- [Try it]
Each entry is to be retyped exactly as it appears. Leave the images out.
Extracted information: Begin
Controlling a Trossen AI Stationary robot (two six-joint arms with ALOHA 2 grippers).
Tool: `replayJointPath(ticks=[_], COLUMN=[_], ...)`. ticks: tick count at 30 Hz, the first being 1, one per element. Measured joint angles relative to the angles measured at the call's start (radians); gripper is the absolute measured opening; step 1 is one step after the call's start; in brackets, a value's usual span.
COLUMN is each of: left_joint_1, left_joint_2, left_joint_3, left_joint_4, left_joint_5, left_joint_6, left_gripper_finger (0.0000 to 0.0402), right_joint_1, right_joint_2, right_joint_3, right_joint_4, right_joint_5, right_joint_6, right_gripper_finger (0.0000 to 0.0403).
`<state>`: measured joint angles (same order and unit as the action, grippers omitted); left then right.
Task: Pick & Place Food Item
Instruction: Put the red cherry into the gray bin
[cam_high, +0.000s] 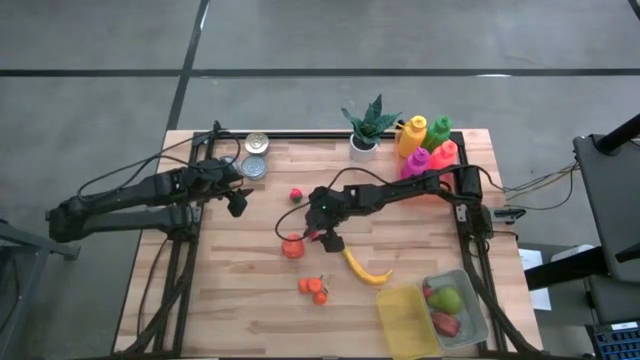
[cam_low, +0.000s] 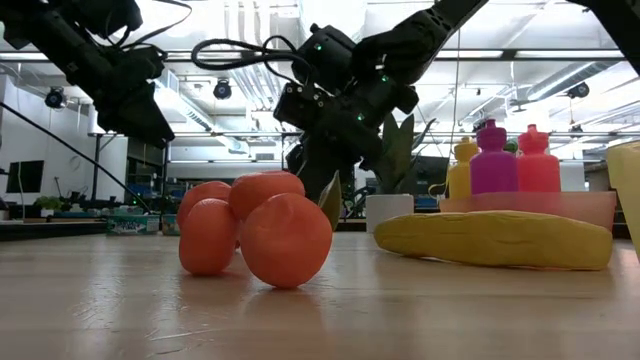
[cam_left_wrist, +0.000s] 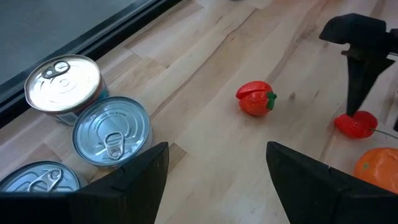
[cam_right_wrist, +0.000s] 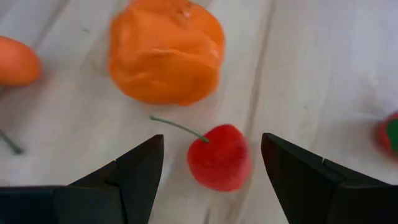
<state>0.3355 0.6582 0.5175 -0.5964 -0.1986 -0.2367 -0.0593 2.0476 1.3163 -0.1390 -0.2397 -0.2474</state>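
Hovering with jaws apart over a small red plastic cherry (cam_right_wrist: 219, 157), the right gripper (cam_right_wrist: 211, 168) has grasped nothing; the clear plastic container (cam_high: 478, 300) awaits it. The left gripper (cam_left_wrist: 214, 180) idles open by silver tin cans (cam_left_wrist: 112, 127).

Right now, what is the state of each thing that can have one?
Right gripper: open, fingers either side of the cherry, not gripping.
Left gripper: open, empty, near the cans.
Cans: sealed, upright.
Container: open, fruit inside, its yellow lid lying beside it.
Bottles: capped, upright.
Banana: unpeeled, lying flat.
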Motion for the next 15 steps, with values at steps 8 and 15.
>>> replayJointPath(ticks=[8, 15], left_joint_1=[0.000, 0.000], left_joint_2=[0.000, 0.000], left_joint_3=[0.000, 0.000], left_joint_4=[0.000, 0.000], left_joint_5=[0.000, 0.000], left_joint_6=[0.000, 0.000], left_gripper_finger=[0.0275, 0.0275], right_joint_1=[-0.001, 0.002], right_joint_2=[0.000, 0.000], right_joint_3=[-0.006, -0.008], right_joint_4=[-0.002, -0.002], right_joint_5=[0.034, 0.033], right_joint_6=[0.000, 0.033], right_gripper_finger=[0.0265, 0.0265])
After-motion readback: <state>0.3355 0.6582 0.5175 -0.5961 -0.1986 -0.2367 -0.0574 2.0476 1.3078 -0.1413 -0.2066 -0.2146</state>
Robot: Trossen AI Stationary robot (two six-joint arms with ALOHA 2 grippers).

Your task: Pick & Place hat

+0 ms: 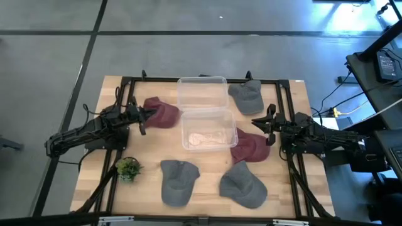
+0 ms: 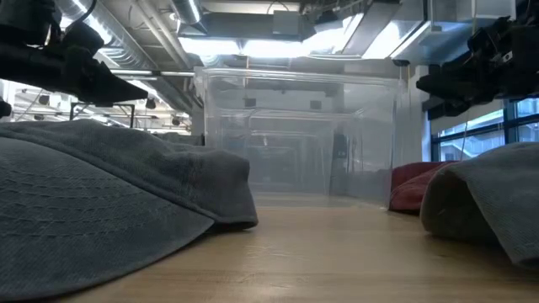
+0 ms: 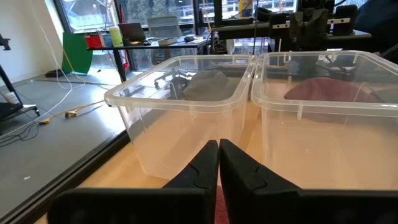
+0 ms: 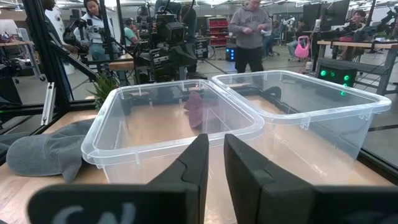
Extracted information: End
- [Response below]
Controlling a Trossen AI Stationary robot (two six-joint arms with ALOHA 2 grippers).
Tool: `replayJointPath(ticks=[_], COLUMN=[_], ...)`. ticks: tick count at 30 Hz, the first being 1, one per element. Measured joint angles relative to the angles measured at the call's start (radians); gripper is the absolute measured opening; step 1 is one step after the call's start; in brackets, a value's usual span.
COLUMN is each of: left_joint_1, left_joint_2, left_joint_3, left_joint_4, left_joint_5, left_joint_6, left_gripper_finger (0.0000 to 0.0402), right_joint_1, right_joint_2, right_joint_3, right_joint_4, right_joint_5, right_joint_6, right_gripper_finger (0.0000 to 0.0403).
`<state>`: measured joint angles (same order and unit as the action, grippers omitted); left then right.
Task: Pick & Place Food Item
Instruction: Put the red cherry into the gray bin
[cam_high, +0.000s] 
[cam_low, +0.000s] 
[cam_left_wrist, +0.000s] 
[cam_right_wrist, +0.000s] 
<state>0.3355 0.6582 0.5175 -0.5964 -0.1986 -0.2367 -0.0593 2.0476 1.3163 -0.1390 -0.2397 -0.2474</state>
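Hovering with jaws apart over a small red plastic cherry (cam_right_wrist: 219, 157), the right gripper (cam_right_wrist: 211, 168) has grasped nothing; the clear plastic container (cam_high: 478, 300) awaits it. The left gripper (cam_left_wrist: 214, 180) idles open by silver tin cans (cam_left_wrist: 112, 127).

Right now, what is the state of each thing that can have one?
Right gripper: open, fingers either side of the cherry, not gripping.
Left gripper: open, empty, near the cans.
Cans: sealed, upright.
Container: open, fruit inside, its yellow lid lying beside it.
Bottles: capped, upright.
Banana: unpeeled, lying flat.
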Motion for the next 15 steps, with values at steps 8 and 15.
>>> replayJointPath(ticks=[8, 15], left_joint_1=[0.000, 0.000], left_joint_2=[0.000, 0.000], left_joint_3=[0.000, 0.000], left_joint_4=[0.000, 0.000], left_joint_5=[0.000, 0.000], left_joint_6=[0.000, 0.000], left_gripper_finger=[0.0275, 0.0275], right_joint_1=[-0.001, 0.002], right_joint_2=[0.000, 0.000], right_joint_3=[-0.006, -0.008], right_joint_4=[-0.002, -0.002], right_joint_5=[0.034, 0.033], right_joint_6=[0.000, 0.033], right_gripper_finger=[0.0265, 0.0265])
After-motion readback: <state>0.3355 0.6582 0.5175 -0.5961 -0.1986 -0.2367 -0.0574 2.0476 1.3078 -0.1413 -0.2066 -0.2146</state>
Robot: Trossen AI Stationary robot (two six-joint arms with ALOHA 2 grippers).

Your task: Pick & Place hat

+0 ms: 
+0 ms: 
+0 ms: 
+0 ms: 

The exercise was worked through completely.